EXERCISE PROMPT:
Copy exactly the lines of the data below that run from the line holding "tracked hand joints" through the line holding "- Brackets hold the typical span", both ends included.

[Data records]
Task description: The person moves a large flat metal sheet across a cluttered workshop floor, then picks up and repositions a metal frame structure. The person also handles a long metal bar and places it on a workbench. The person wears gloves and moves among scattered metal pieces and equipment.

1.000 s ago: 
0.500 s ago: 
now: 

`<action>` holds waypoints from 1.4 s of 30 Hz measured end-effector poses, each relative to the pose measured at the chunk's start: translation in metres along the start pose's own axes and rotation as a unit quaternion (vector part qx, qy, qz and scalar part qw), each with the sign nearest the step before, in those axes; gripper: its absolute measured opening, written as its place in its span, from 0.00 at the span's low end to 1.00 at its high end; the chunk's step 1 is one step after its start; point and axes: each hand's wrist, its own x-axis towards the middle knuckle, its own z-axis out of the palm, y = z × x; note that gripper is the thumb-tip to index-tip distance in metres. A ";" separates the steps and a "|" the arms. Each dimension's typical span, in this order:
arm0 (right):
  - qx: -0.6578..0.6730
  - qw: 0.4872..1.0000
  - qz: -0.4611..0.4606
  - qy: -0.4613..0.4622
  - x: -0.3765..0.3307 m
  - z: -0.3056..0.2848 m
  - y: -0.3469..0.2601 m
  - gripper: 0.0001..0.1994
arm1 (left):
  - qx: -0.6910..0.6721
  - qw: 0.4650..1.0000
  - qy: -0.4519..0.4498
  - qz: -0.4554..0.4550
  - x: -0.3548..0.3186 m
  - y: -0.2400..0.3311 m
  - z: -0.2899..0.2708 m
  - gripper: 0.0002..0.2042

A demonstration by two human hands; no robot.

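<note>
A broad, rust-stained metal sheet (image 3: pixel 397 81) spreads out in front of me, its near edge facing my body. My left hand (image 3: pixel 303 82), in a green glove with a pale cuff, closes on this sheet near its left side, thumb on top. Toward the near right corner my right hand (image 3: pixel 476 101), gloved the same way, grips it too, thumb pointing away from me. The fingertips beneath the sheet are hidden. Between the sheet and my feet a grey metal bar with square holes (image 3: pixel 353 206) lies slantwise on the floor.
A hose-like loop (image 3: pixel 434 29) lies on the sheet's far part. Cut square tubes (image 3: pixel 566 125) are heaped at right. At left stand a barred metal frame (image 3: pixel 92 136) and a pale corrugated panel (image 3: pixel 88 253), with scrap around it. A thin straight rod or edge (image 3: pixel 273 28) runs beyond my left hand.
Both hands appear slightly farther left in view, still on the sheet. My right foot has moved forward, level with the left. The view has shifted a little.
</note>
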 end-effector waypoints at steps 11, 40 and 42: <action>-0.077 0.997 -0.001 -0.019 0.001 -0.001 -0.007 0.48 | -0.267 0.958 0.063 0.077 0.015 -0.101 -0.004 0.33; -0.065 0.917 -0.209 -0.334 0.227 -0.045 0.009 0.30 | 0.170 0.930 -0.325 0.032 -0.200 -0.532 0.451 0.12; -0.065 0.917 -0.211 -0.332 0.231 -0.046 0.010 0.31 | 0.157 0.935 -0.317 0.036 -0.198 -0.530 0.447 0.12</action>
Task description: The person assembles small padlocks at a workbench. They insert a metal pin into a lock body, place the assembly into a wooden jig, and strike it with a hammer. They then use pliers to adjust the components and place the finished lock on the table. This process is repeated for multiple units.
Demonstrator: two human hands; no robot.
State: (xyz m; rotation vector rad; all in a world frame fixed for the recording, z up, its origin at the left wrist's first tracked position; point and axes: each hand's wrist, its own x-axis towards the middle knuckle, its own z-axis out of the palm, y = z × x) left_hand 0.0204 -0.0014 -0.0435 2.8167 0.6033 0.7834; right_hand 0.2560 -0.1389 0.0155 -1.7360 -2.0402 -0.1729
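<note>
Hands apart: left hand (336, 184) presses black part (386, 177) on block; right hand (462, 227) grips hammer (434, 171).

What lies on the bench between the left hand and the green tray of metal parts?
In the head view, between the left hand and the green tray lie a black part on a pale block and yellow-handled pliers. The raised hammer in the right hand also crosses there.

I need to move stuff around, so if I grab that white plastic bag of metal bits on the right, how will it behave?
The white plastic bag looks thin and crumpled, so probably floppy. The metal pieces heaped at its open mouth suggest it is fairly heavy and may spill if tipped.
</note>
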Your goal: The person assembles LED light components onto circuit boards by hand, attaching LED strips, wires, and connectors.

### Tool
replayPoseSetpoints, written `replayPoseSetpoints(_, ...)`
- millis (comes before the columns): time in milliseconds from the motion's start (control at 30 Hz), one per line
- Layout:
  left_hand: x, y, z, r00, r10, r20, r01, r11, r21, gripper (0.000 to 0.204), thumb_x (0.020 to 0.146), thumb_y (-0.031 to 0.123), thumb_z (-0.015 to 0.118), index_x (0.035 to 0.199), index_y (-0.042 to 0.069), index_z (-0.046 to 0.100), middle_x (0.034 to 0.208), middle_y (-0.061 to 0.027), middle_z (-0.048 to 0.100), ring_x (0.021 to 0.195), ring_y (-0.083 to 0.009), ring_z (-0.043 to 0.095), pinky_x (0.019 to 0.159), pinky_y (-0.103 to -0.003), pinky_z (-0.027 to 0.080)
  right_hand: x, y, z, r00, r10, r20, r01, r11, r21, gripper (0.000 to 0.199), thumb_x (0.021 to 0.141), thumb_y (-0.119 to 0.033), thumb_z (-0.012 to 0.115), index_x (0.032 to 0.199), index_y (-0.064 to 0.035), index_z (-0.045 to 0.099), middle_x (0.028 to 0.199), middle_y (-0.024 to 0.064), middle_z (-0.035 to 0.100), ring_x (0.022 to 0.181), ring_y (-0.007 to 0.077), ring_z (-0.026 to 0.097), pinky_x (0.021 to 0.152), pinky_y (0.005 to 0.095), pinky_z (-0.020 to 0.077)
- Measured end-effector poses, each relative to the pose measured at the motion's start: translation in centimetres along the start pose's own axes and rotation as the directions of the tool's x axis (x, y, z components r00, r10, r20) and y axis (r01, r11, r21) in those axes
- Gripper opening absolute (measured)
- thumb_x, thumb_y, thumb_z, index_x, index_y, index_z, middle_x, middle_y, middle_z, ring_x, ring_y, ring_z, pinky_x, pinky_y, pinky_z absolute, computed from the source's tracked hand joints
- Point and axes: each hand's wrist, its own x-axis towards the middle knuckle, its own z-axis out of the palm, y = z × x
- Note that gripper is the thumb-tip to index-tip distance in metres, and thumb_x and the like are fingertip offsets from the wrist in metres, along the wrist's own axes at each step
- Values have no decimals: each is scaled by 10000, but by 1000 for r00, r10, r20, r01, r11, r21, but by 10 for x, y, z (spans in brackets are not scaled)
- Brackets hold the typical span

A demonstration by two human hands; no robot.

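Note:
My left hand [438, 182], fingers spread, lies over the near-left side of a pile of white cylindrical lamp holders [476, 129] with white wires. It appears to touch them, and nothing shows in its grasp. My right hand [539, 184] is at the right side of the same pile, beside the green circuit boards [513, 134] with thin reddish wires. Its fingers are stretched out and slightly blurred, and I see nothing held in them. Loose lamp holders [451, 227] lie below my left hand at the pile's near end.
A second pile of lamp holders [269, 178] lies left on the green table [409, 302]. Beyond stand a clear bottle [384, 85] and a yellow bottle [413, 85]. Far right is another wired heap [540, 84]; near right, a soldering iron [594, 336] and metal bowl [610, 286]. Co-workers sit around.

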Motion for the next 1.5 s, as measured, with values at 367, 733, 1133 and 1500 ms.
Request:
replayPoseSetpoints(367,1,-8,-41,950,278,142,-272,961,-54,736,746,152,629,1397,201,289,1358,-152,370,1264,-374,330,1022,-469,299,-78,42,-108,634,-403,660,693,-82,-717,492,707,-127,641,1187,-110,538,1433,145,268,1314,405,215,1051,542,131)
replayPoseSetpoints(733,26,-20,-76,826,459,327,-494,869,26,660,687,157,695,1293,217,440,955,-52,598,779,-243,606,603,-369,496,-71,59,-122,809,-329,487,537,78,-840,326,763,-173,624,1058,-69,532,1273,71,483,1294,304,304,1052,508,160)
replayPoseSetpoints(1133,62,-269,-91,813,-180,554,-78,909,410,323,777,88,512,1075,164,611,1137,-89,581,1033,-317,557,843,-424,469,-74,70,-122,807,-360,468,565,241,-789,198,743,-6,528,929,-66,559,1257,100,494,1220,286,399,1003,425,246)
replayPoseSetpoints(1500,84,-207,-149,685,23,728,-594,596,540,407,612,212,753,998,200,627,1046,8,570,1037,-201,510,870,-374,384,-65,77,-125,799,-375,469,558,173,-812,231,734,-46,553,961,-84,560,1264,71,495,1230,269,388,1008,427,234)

ANSWER BOX:
- thumb_x, thumb_y, thumb_z, index_x, index_y, index_z, middle_x, middle_y, middle_z, ring_x, ring_y, ring_z, pinky_x, pinky_y, pinky_z absolute, computed from the source's tracked hand joints
- Point and axes: each hand's wrist, its own x-axis towards the middle knuckle, its own z-axis out of the palm, y = z × x
- Note that gripper is the thumb-tip to index-tip distance in metres, and thumb_x and the like are fingertip offsets from the wrist in metres, along the wrist's own axes at each step
- Values have no decimals: each is scaled by 10000, but by 1000 for r00, r10, r20, r01, r11, r21, but by 10 for x, y, z (spans in brackets are not scaled)
- Brackets hold the typical span

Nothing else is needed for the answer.